Proporsi penduduk perkotaan tahun 2005 di kawasan Jawa
bagian Barat pun tercatat lebih tinggi (DKI Jakarta 100%, Jawa Barat 50%, dan
Banten 52%) dibandingkan dengan di Jawa bagian Tengah dan Timur (Jawa Timur 41%, Jawa Tengah
40%, dan Yogyakarta 58%). Artinya, konsentrasi kegiatan sosial-ekonomi
dan penumpukan penduduk cenderung ke bagian Barat Pulau Jawa. Sehingga logis
saja apabila arus mudik berasal dari kawasan Jawa bagian Barat menuju sebagian
besar ke arah Tengah dan Timur
dan selebihnya ke Pulau Sumatera.
Apabila kota-kota tetap dipandang sebagai satu-satunya
tempat untuk menjadi sejahtera sesuai dengan tuntutan peradaban modern,
sementara desa-desa tetap dipandang sebagai tempat yang tidak memiliki harapan
dan terus menjadi simbol kemiskinan dan ketertinggalan, maka proses migrasi desa
ke kota akan terus
berlangsung.
Kota-kota
akan tetap menjadi tumpuan harapan bagi generasi berikutnya untuk merajut mimpi
dan melanjutkan kisah sukses para pendahulunya.
Ketimpangan antara kawasan perkotaan dan perdesaan di negara
berkembang, termasuk Indonesia, telah disinyalir 30 tahun yang silam oleh
Todaro (1978). Ketimpangan tersebut dicirikan oleh:
- perbedaan yang mencolok antara pendapatan orang kota dan orang desa;
- di kota sendiri terdapat kehidupan segelintir orang kaya di tengah-tengah orang miskin; dan
- di desa terdapat segelintir manusia yang relatif lebih modern berada di tengah lingkungan masyarakat tradisional yang luas. Kelompok kecil ini sangat progresif, lincah, kaya dan berada di tengah massa yang miskin (lihat Hafsah, 2006).
Sulit dibayangkan apabila pada tahun 2025 mendatang, dengan
proporsi penduduk perkotaan Indonesia mencapai sekurangnya 65%, bagaimana
pemerintah dapat melayani dengan optimal kebutuhan masyarakat dalam menjalani
prosesi tahunan bernama "mudik Lebaran"? Dengan kata lain, mungkinkah mudik-Lebaran menjadi
sebuahritual tahunan yang lebih manusiawi, cepat dan nyaman, layaknya
sebuah perjalanan wisata yang dapat dinikmati masyarakat?
Keseimbangan pembangunan yang diikuti dengan pemerataan
kesempatan dan kesejahteraan antara kawasan perkotaan dan perdesaan perlu
menjadi perhatian bersama.

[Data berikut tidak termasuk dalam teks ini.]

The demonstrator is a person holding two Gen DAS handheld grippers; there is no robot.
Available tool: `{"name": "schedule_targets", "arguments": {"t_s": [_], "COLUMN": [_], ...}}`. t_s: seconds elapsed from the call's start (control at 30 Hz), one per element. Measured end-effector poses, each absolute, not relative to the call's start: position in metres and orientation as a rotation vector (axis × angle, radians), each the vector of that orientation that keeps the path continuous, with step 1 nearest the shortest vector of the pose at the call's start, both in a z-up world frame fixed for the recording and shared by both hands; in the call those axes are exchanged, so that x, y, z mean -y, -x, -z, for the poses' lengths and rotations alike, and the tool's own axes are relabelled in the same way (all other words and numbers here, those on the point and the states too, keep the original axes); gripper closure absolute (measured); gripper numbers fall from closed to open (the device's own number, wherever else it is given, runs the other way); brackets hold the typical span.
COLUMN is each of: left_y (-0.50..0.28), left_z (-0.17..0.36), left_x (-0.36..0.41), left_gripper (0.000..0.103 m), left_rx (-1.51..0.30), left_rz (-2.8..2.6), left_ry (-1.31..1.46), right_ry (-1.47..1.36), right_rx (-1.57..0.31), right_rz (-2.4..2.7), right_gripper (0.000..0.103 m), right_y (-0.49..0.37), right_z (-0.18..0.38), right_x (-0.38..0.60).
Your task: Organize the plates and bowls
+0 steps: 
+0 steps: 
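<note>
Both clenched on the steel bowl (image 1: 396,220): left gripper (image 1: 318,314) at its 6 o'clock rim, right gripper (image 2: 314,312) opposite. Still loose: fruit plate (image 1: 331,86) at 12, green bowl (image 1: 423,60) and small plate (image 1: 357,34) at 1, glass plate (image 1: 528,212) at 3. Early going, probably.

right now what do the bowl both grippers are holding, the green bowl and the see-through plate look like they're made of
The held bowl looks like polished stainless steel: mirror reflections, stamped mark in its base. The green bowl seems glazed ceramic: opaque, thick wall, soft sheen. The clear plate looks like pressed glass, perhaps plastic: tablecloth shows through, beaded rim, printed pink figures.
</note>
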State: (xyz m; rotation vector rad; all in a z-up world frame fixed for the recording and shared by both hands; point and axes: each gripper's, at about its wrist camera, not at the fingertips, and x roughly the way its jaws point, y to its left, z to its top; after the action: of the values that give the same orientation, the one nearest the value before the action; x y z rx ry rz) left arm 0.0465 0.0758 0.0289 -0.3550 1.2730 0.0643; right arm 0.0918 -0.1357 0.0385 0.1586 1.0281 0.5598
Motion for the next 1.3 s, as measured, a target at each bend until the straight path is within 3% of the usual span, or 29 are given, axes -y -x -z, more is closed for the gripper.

Kita perlu meyakini bahwa penyelesaian sebagian
masalah perkotaan berada di kawasan perdesaan, salah satunya dengan pendekatan
kawasan agropolitan yang awal mulanya digagas oleh John Friedmann dan Mike
Douglass. Pendekatan agropolitan atau “kota
di ladang” tersebut, secara juridis, telah
memiliki landasan yang kuat, sebagaimana telah diatur dalam Pasal 48 dan 51
pada UU No.26/2007 tentang Penataan Ruang.